Slashdot Mirror


For First Three Years, Consumer Hard Drives As Reliable As Enterprise Drives

nk497 writes "Consumer hard drives don't fail any more often than enterprise-grade hardware — despite the price difference. That's according to online storage firm Backblaze, which uses a mix of both types of drive. It studied its own hardware, finding consumer hard-drives had a failure rate of 4.2%, while enterprise-grade drives failed at a rate of 4.6%. CEO Gleb Budman noted: 'It turns out that the consumer drive failure rate does go up after three years, but all three of the first three years are pretty good,' he notes. 'We have no data on enterprise drives older than two years, so we don't know if they will also have an increase in failure rate. It could be that the vaunted reliability of enterprise drives kicks in after two years, but because we haven't seen any of that reliability in the first two years, I'm skeptical.'"

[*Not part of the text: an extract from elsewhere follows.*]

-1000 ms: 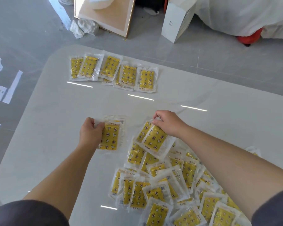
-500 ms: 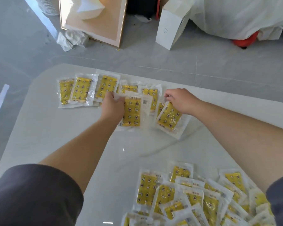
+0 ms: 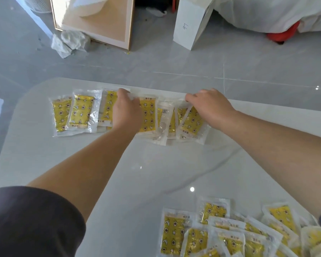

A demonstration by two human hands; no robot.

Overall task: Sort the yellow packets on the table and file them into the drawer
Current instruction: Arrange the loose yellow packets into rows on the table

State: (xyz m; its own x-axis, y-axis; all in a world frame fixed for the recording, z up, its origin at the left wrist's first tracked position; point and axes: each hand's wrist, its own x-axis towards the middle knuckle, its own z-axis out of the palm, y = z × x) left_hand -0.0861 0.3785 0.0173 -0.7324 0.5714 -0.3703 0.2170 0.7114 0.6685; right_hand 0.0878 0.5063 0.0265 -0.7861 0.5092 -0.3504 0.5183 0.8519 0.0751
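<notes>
Set held packets (image 3: 192, 122) flat, edges aligned with the row (image 3: 78, 112) (left hand (image 3: 127, 112), right hand (image 3: 209, 106) each pinch one).

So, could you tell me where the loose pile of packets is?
In the head view, the pile lies at the table's near right, apart from the far row.

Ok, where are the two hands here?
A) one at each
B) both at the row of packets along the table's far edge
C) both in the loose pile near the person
B: the left hand and right hand both touch the row of yellow packets at the far edge; the loose pile lies untouched.
</notes>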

23 of 270 comments (clear)

  1. You're buying an extended warranty by John3 · · Score: 4, Insightful

    "Enterprise" drives may have longer warranty coverage, so you are essentially just buying an extended warranty that is built into the selling price. This is how water heaters are priced...a 5 year warranty water heater is often identical to a 10 year warranty unit, but the manufacturer has crunched the failure rate numbers and will just wind up replacing a percentage of 10 year models when they start to leak in 8 years.

    --
    "We make our world significant by the courage of our questions and by the depth of our answers." Carl Sagan
    1. Re:You're buying an extended warranty by SJHillman · · Score: 3, Insightful

      Yeah, because no business ever adds computers to a domain, has users log in via Remote Desktop, uses group policies or roaming profiles.

    2. Re:You're buying an extended warranty by Guspaz · · Score: 3, Informative

      Let's presume that consumer drives don't fail for 3 years, and enterprise drives don't fail for whatever their warranty period is (or at least neither suffers significant failure figures during those time periods). Let me then compare the price of a comparable consumer and enterprise drive on NewEgg:

      Consumer drive: WD3001FAEX (3TB, 7200RPM, 64MB cache, 6gbit/s): $220, 2y warranty
      Enterprise drive: WD3000FYYZ (3TB, 7200RPM, 64MB cache, 6gbit/s): $340, 5y warranty

      Now, we know the data shows consumer drives are highly reliable for 3 years, after which they get reliable, so let's presume you replace at your own cost every 3 years. Enterprise drives are probably no more reliable, but replacements are free between years 3 and 5, so let's say you replace at your own cost every 5 years. You get:

      Consumer drive, average cost per year: ~$73
      Enterprise drive, average cost per year: ~$68

      Not a huge difference there, and if both drives are really equally reliable, it doesn't really make much of a difference which you pick.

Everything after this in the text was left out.